TASK REQUIREMENTS: Nothing in the records below may change; print them all exactly.

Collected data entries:
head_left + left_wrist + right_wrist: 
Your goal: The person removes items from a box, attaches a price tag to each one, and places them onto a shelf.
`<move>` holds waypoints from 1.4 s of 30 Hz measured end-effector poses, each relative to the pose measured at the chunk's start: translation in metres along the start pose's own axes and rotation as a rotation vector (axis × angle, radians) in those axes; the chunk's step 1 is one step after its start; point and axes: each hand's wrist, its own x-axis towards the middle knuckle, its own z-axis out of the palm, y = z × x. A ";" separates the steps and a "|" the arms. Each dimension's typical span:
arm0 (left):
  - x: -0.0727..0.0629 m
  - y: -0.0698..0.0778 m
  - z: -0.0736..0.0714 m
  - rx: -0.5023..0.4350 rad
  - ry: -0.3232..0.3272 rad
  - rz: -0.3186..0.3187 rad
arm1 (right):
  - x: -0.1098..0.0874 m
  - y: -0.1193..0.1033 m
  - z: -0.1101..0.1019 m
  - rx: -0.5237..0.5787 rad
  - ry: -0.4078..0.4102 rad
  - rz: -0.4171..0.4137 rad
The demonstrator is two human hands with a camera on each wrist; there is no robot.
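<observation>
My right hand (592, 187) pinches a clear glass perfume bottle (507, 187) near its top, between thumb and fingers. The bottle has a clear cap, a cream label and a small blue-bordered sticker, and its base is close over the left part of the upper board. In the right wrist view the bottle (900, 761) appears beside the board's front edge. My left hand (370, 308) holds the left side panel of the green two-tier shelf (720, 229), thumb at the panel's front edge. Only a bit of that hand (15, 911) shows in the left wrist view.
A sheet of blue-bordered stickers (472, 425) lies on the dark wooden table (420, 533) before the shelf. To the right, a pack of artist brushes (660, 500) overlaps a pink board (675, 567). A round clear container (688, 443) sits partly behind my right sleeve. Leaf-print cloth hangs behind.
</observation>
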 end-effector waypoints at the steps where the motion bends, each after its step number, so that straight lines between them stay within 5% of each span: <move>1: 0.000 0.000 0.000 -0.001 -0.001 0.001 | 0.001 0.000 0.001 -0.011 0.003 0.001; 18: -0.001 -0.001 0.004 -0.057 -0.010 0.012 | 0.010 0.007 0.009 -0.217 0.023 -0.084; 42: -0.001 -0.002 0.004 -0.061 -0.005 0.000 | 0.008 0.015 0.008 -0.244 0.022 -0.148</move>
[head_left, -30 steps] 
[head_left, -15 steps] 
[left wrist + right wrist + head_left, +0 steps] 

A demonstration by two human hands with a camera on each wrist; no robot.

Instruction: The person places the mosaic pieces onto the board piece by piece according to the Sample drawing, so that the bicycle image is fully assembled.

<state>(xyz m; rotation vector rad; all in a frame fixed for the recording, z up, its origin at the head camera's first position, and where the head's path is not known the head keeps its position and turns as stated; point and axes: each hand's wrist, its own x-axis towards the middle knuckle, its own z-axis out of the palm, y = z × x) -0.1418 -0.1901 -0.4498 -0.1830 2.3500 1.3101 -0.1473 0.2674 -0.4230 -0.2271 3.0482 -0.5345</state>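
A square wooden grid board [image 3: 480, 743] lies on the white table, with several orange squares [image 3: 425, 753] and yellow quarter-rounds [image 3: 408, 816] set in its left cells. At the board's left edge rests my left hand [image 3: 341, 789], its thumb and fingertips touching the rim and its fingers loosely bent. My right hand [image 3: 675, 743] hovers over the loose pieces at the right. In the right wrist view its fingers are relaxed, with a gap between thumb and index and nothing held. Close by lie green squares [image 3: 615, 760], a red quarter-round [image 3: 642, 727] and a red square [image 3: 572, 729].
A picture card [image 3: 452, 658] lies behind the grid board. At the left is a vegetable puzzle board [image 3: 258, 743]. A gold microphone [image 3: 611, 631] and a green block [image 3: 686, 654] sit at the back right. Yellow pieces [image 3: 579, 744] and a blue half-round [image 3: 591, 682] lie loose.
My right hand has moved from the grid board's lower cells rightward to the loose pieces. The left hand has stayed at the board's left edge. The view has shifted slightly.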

RESULT:
head_left + left_wrist + right_wrist: 
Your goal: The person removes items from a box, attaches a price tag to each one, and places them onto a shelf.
`<move>` holds waypoints from 1.4 s of 30 Hz measured end-effector poses, each relative to the pose measured at the chunk's start: translation in metres along the start pose's own axes and rotation as a rotation vector (axis × angle, radians) in those axes; the chunk's step 1 is one step after its start; point and axes: each hand's wrist, its own x-axis towards the middle knuckle, its own z-axis out of the palm, y = z × x. A ";" separates the steps and a "|" the arms. Each dimension's typical span:
arm0 (left):
  - x: -0.0727..0.0629 m
  - y: -0.0698..0.0778 m
  - z: -0.0736..0.0714 m
  - rx: -0.5023..0.4350 rad
  - ry: -0.3232..0.3272 rad
  - rz: -0.3186..0.3187 rad
arm1 (right):
  - x: -0.1098..0.0874 m
  - y: -0.1193..0.1033 m
  - z: -0.1101..0.1019 m
  - rx: -0.5237..0.5787 rad
  - ry: -0.4078..0.4102 rad
  - rz: -0.4171..0.4137 rad
The demonstrator is two human hands with a camera on each wrist; there is no robot.
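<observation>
My right hand (592, 187) pinches a clear glass perfume bottle (507, 187) near its top, between thumb and fingers. The bottle has a clear cap, a cream label and a small blue-bordered sticker, and its base is close over the left part of the upper board. In the right wrist view the bottle (900, 761) appears beside the board's front edge. My left hand (370, 308) holds the left side panel of the green two-tier shelf (720, 229), thumb at the panel's front edge. Only a bit of that hand (15, 911) shows in the left wrist view.
A sheet of blue-bordered stickers (472, 425) lies on the dark wooden table (420, 533) before the shelf. To the right, a pack of artist brushes (660, 500) overlaps a pink board (675, 567). A round clear container (688, 443) sits partly behind my right sleeve. Leaf-print cloth hangs behind.
</observation>
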 end-effector waypoints at the steps where the motion bends, each after its step number, so that straight lines between them stay within 5% of each span: <move>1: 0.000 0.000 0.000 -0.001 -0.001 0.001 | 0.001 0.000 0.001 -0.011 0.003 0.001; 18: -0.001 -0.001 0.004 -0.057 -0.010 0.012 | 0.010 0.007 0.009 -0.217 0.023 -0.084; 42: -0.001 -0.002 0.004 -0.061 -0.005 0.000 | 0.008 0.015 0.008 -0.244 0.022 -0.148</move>
[head_left, -30 steps] 
[head_left, -15 steps] 
[left wrist + right wrist + head_left, +0 steps] 

A demonstration by two human hands with a camera on each wrist; no robot.

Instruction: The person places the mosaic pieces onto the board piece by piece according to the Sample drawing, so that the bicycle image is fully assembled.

<state>(xyz m; rotation vector rad; all in a frame fixed for the recording, z up, its origin at the head camera's first position, and where the head's path is not known the head keeps its position and turns as stated; point and axes: each hand's wrist, its own x-axis towards the middle knuckle, its own z-axis out of the palm, y = z × x) -0.1418 -0.1901 -0.4498 -0.1830 2.3500 1.3101 -0.1473 0.2674 -0.4230 -0.2271 3.0482 -0.5345</state>
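A square wooden grid board [image 3: 480, 743] lies on the white table, with several orange squares [image 3: 425, 753] and yellow quarter-rounds [image 3: 408, 816] set in its left cells. At the board's left edge rests my left hand [image 3: 341, 789], its thumb and fingertips touching the rim and its fingers loosely bent. My right hand [image 3: 675, 743] hovers over the loose pieces at the right. In the right wrist view its fingers are relaxed, with a gap between thumb and index and nothing held. Close by lie green squares [image 3: 615, 760], a red quarter-round [image 3: 642, 727] and a red square [image 3: 572, 729].
A picture card [image 3: 452, 658] lies behind the grid board. At the left is a vegetable puzzle board [image 3: 258, 743]. A gold microphone [image 3: 611, 631] and a green block [image 3: 686, 654] sit at the back right. Yellow pieces [image 3: 579, 744] and a blue half-round [image 3: 591, 682] lie loose.
My right hand has moved from the grid board's lower cells rightward to the loose pieces. The left hand has stayed at the board's left edge. The view has shifted slightly.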

The exercise has been completed in full.